YOUR INSTRUCTIONS:
Only the lines containing the string "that" are needed; copy all of them from the listing.

PROVIDED DATA:
Start of Block

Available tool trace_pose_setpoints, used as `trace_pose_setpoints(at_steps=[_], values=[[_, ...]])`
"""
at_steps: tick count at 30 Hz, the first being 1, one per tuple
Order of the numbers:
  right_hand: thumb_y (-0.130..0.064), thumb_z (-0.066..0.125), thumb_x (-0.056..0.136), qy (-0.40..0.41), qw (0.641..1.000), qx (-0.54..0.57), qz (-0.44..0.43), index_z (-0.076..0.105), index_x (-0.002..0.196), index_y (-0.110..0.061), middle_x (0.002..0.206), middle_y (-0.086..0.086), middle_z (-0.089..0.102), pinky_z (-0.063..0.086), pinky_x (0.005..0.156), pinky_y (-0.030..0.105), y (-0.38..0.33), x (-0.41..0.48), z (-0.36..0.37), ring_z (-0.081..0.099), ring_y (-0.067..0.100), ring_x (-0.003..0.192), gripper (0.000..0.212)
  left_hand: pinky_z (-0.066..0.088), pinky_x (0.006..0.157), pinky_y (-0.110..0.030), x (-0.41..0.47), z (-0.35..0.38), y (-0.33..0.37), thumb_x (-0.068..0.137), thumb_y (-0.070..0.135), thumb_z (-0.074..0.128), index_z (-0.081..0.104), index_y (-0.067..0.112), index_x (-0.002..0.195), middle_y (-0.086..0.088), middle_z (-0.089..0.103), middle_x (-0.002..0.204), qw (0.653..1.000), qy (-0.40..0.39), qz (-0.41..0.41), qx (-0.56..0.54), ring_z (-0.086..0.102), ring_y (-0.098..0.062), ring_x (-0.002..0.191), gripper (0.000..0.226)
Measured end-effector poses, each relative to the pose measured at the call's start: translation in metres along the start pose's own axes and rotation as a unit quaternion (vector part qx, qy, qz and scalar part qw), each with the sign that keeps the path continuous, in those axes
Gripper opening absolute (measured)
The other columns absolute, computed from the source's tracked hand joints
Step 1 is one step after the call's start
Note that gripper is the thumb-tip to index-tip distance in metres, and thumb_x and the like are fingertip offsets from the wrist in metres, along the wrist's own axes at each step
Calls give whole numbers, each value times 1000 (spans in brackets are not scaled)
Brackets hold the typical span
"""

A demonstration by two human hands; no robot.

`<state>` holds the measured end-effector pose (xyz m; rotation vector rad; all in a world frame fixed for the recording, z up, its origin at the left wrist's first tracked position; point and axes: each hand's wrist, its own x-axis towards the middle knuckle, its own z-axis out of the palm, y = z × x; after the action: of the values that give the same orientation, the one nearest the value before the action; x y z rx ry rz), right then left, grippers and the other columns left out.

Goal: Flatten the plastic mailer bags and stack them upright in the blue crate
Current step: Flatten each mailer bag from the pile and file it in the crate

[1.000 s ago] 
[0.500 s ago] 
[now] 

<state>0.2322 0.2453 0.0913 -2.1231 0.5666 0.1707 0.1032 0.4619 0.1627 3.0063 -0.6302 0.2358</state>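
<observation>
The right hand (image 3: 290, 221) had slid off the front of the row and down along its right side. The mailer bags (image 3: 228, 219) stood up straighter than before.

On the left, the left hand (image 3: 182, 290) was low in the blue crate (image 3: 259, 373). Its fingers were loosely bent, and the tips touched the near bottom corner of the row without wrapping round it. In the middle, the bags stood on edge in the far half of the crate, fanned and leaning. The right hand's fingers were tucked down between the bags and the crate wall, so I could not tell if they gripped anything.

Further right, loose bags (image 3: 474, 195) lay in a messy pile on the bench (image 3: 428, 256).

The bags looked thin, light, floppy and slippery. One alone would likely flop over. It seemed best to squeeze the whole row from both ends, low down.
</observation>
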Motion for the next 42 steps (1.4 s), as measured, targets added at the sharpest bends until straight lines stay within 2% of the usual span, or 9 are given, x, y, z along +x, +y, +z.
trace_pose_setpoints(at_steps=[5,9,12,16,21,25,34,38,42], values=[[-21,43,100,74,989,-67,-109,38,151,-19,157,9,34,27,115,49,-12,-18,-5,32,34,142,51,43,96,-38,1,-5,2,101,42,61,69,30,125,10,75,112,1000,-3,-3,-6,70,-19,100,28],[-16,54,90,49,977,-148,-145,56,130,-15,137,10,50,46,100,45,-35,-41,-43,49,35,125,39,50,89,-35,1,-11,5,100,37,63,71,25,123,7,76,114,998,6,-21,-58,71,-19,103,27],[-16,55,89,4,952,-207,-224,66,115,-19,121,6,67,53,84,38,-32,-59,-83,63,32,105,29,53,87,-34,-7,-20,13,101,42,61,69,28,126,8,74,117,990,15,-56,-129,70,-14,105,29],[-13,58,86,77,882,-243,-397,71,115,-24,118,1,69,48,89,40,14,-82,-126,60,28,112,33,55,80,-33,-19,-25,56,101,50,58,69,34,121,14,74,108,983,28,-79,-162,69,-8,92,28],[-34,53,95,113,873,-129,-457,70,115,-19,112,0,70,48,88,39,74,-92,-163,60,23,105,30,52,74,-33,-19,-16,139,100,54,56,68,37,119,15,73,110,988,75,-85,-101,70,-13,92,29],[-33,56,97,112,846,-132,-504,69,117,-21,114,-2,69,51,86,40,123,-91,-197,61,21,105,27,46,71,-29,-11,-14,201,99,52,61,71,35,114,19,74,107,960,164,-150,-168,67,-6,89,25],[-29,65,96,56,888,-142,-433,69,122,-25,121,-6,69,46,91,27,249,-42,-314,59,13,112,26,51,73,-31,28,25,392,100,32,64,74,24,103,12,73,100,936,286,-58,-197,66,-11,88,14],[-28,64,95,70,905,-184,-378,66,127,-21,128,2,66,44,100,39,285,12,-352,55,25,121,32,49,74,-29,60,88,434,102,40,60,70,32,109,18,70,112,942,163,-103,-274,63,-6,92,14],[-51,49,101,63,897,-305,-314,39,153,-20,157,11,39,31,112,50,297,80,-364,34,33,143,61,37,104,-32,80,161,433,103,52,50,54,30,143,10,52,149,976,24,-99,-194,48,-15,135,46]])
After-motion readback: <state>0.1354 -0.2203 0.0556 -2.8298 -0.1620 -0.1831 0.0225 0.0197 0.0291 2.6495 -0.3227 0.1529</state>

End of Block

RESPONSE:
Measured end-effector poses, each relative to the pose measured at the call's start: translation in metres along the start pose's own axes and rotation as a unit quaternion (vector part qx, qy, qz and scalar part qw), each with the sign that keeps the path continuous, in those axes
Note that gripper is the thumb-tip to index-tip distance in metres, and thumb_x and the like are fingertip offsets from the wrist in metres, along the wrist's own axes at each step
`<state>` holds the measured end-effector pose (xyz m; rotation vector rad; all in a world frame fixed for the recording, z up, its origin at the left wrist's first tracked position; point and axes: each hand's wrist, its own x-axis towards the middle knuckle, its own z-axis out of the palm, y = z × x; after the action: of the values that give the same orientation, the one nearest the value before the action; x y z rx ry rz), right then left, grippers and the other columns left out.

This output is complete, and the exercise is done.